Association of PTEN-negative status and VEGF-positive status with high MVD.

Table IV.

Association of PTEN-negative status and VEGF-positive status with high MVD.

MVDt-valueP-value
PTEN
  +33.58±8.923.31450.0018
  –42.39±9.87
VEGF
  +42.53±8.574.10840.0002
  –32.25±7.51

[i] PTEN, phosphate and tensin homology; VEGF, vascular and endothelial growth factor; MVD, microvascular density.

Discussion

The analysis of a single protein biomarker is insufficient for adequate and accurate diagnosis and prognosis of ESCC. However, the examination of multiple biomarker proteins may provide more accurate information. In the current study, the expression profiles of PTEN and VEGF, and the MVD were investigated in ESCC and normal specimens. Of MVD and expression statuses of PTEN and VEGF, only PTEN expression was found to negatively correlate with the histological grade of ESCC. PTEN expression and MVD were correlated with the depth of ESCC invasion, while PTEN expression, VEGF expression and MVD were correlated with the lymph node metastasis status of ESCC specimens. Furthermore, it was demonstrated that the expression of PTEN was negatively correlated with the expression of VEGF, while a higher MVD was associated with higher VEGF and lower PTEN expression. Therefore, it was concluded that examination of MVD and the expression status of PTEN and VEGF may provide improved information for the diagnosis and prognosis of ESCC.

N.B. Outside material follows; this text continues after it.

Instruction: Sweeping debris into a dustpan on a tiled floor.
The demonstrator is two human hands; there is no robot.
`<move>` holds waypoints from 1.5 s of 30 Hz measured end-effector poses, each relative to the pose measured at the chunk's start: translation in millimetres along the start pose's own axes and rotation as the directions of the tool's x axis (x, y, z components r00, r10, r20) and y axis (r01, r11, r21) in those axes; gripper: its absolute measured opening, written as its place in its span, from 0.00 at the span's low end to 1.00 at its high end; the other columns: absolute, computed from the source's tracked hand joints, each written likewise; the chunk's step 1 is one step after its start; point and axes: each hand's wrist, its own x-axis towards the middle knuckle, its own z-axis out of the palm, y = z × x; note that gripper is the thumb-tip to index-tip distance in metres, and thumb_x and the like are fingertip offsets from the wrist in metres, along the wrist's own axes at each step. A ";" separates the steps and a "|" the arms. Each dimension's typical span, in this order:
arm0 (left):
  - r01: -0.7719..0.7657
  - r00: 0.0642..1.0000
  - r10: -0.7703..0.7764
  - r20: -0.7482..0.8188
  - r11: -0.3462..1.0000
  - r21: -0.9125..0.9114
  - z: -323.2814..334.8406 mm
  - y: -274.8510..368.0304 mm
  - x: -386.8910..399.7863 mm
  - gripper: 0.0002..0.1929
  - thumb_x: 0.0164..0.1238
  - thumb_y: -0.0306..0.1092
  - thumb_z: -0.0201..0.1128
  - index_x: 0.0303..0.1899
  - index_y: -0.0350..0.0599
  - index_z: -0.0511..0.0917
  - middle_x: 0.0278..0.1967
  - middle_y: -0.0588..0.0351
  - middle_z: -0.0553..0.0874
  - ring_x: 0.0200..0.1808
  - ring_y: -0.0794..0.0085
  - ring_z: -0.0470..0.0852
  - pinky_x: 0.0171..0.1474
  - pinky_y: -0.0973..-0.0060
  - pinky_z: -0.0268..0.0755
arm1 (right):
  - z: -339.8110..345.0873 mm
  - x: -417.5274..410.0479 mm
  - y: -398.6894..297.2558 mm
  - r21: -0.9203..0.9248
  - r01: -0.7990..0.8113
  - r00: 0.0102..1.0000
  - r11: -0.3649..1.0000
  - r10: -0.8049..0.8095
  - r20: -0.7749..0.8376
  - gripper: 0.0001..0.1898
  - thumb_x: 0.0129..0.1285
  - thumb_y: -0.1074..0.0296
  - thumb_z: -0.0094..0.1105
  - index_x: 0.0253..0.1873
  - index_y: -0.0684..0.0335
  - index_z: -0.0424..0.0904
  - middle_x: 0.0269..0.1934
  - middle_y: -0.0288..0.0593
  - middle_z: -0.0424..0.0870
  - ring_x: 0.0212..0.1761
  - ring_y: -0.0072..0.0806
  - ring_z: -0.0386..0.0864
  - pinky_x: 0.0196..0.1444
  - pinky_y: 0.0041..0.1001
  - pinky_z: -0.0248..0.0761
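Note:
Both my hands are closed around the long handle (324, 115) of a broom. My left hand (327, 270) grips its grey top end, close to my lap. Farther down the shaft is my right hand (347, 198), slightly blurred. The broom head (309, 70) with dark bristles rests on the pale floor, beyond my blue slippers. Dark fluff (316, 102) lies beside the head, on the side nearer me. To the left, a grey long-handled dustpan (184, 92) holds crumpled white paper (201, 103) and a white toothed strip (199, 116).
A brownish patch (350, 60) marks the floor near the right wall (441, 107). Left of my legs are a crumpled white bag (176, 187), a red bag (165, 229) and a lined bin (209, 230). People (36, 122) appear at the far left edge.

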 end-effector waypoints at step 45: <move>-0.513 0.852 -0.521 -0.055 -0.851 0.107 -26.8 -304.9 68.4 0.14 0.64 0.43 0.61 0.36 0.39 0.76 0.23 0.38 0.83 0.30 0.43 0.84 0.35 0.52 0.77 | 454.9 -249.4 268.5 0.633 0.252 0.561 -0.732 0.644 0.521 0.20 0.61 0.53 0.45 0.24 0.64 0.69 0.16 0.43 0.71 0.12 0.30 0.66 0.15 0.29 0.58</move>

Angiogenesis is required for tumor growth and metastasis (12), and may be evaluated by staining endothelial cell markers CD31 and CD34 (13,14). This method has previously been applied for the determination of the role of the neovasculature in extrahepatic cholangiocarcinoma (4) and Dukes' B colon cancer (15). These studies demonstrate the significant effects of vascularization on the survival of patients with extrahepatic cholangiocarcinoma and Dukes B colon cancer. In the current study, it was revealed that MVD was correlated with the depth of invasion and lymph node metastasis of ESCC. Therefore, determination of MVD may facilitate prediction of the depth of invasion and lymph node metastasis of ESCC.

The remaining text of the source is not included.